TASK:
Copy each line of the data below, character for character.
DATA EXTRACT START
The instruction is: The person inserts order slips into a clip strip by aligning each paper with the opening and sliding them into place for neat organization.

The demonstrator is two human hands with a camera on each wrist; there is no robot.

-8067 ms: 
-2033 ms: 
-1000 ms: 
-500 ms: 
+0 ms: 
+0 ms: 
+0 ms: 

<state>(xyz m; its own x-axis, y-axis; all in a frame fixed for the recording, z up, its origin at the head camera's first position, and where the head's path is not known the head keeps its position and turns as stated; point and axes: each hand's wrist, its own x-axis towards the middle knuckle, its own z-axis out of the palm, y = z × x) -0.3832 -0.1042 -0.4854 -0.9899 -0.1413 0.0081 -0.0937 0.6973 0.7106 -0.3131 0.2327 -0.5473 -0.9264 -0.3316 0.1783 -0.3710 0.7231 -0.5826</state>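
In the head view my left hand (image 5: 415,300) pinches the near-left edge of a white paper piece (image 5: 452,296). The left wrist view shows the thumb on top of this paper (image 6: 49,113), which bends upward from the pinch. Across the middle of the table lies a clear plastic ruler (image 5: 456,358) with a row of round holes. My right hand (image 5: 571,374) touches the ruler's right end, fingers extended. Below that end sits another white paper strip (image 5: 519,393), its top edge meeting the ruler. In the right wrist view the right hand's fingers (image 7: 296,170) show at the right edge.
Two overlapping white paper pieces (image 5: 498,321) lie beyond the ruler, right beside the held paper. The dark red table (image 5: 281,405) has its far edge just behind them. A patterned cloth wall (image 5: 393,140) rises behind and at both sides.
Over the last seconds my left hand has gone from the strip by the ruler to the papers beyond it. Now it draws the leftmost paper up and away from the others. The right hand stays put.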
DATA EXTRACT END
SOLUTION:
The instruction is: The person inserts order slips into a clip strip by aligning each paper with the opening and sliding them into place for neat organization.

The demonstrator is two human hands with a camera on each wrist; there is no robot.

-8067 ms: 
-2033 ms: 
-1000 ms: 
-500 ms: 
+0 ms: 
+0 ms: 
+0 ms: 

<state>(xyz m; its own x-axis, y-axis; all in a frame fixed for the recording, z up, its origin at the head camera's first position, and where the head's path is not known the head keeps its position and turns as stated; point and axes: each hand's wrist, its own x-axis towards the middle knuckle, its own z-axis out of the palm, y = z × x) -0.3832 -0.1042 -0.4854 -0.9899 -0.1413 0.0081 -0.0937 0.6973 0.7106 -0.3131 0.2327 -0.5473 -0.9264 -0.3316 0.1783 -0.3710 0.7231 -0.5826</state>
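In the head view my left hand (image 5: 415,300) pinches the near-left edge of a white paper piece (image 5: 452,296). The left wrist view shows the thumb on top of this paper (image 6: 49,113), which bends upward from the pinch. Across the middle of the table lies a clear plastic ruler (image 5: 456,358) with a row of round holes. My right hand (image 5: 571,374) touches the ruler's right end, fingers extended. Below that end sits another white paper strip (image 5: 519,393), its top edge meeting the ruler. In the right wrist view the right hand's fingers (image 7: 296,170) show at the right edge.
Two overlapping white paper pieces (image 5: 498,321) lie beyond the ruler, right beside the held paper. The dark red table (image 5: 281,405) has its far edge just behind them. A patterned cloth wall (image 5: 393,140) rises behind and at both sides.
Over the last seconds my left hand has gone from the strip by the ruler to the papers beyond it. Now it draws the leftmost paper up and away from the others. The right hand stays put.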

Nothing more belongs to this exercise.